### What this task involves
In the records below, find the line holding "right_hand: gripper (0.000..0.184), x" and the line holding "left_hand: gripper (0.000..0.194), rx". Set down both, with every line between them, exactly.

### Records supplied
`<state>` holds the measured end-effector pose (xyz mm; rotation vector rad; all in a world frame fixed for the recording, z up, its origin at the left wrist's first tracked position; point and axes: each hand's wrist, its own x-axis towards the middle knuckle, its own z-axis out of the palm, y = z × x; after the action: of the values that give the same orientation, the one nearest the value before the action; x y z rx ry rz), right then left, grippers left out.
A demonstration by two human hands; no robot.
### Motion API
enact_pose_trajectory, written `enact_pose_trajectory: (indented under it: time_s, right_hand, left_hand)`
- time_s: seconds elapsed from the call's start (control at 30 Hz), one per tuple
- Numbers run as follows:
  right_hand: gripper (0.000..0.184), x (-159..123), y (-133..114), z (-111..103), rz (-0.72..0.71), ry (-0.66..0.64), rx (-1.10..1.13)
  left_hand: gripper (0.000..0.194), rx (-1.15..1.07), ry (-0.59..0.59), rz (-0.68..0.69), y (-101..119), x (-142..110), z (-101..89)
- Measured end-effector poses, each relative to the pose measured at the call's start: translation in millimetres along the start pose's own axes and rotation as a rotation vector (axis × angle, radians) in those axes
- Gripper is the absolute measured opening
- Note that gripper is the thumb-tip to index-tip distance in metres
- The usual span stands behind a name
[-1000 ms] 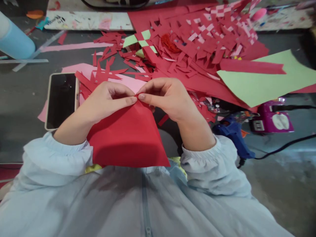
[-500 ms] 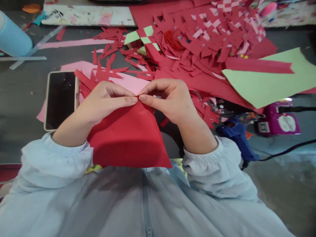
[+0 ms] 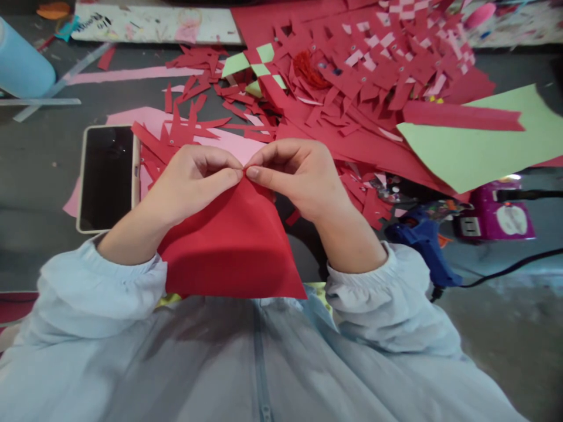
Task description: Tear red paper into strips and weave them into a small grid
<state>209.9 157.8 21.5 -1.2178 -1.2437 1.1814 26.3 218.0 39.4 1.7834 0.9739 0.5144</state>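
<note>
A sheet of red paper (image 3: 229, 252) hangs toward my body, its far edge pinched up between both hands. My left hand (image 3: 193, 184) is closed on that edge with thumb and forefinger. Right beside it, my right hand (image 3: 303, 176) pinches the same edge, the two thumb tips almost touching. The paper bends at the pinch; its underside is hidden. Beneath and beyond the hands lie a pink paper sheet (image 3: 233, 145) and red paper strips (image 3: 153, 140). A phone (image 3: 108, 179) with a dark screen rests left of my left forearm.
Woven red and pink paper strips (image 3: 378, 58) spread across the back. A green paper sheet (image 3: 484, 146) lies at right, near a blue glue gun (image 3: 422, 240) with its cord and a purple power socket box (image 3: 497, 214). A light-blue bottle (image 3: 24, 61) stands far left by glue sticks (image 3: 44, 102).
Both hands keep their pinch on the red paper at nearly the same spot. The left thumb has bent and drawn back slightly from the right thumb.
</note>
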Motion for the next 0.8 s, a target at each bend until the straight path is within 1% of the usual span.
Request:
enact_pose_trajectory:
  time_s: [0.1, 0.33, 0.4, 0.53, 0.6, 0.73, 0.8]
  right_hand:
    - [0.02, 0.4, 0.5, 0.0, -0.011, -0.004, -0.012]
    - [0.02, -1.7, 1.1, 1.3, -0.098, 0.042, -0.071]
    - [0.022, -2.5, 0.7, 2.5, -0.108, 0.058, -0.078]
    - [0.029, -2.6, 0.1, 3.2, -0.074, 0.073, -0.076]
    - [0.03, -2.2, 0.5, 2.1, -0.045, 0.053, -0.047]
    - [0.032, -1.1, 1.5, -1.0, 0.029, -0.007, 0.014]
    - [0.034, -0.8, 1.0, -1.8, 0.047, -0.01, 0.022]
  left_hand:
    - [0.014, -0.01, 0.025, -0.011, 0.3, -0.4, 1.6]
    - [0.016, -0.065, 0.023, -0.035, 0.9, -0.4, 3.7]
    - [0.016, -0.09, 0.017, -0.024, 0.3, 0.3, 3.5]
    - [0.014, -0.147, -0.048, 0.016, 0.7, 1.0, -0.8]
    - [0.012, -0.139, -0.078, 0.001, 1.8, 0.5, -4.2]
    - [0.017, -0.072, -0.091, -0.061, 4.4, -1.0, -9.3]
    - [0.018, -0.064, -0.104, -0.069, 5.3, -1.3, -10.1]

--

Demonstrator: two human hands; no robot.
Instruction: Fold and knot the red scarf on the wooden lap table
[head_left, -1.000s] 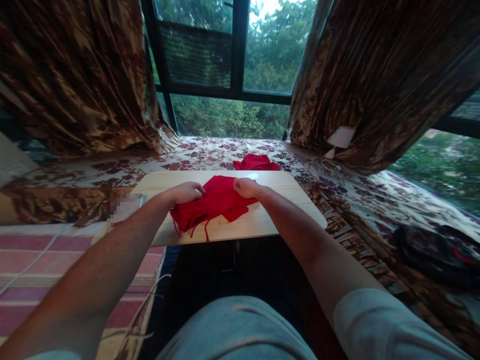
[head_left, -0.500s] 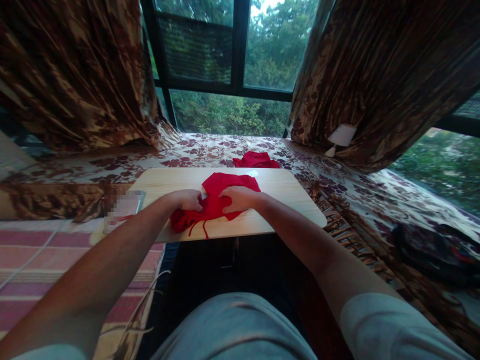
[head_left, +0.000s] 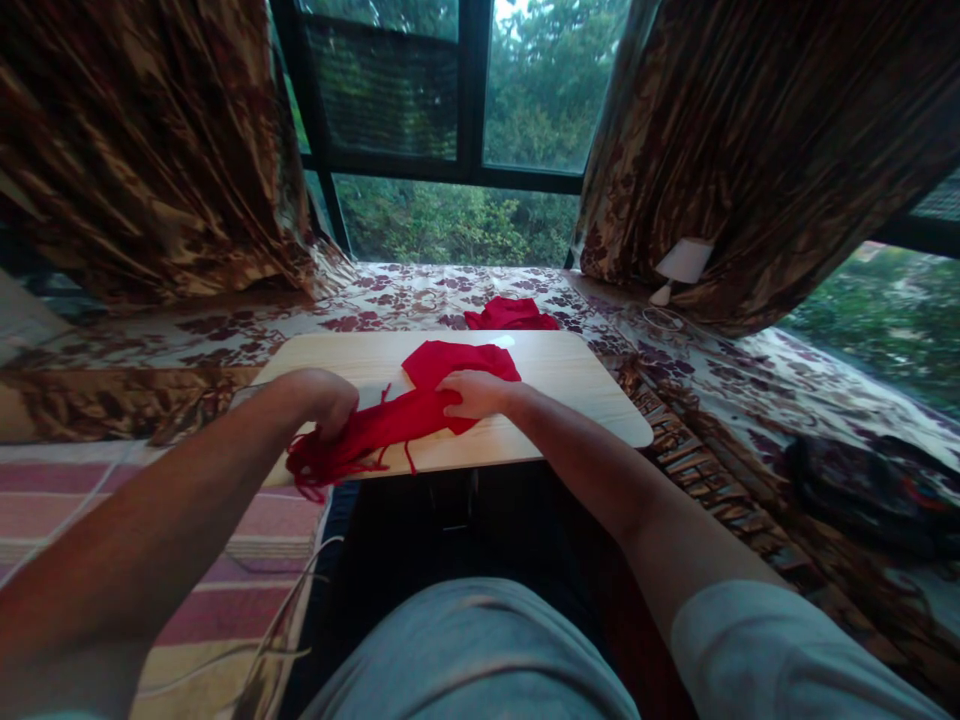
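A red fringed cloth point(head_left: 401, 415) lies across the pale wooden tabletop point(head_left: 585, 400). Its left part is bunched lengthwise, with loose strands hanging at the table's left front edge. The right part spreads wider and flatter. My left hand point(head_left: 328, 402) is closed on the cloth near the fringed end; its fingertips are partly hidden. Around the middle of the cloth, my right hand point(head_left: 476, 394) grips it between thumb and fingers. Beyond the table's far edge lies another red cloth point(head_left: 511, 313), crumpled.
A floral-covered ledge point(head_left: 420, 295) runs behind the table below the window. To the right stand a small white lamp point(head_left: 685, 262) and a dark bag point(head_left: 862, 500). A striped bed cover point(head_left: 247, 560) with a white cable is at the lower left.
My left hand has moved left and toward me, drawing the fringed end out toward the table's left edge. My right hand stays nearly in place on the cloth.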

### Solution for this exercise
  right_hand: gripper (0.000..0.184), x (-159..123), y (-133..114), z (-111..103), rz (-0.72..0.71), ry (-0.66..0.64), rx (-1.10..1.13)
  left_hand: gripper (0.000..0.194), rx (-1.15..1.07), ry (-0.59..0.59), rz (-0.68..0.69), y (-101..119), x (-142..110), z (-101..89)

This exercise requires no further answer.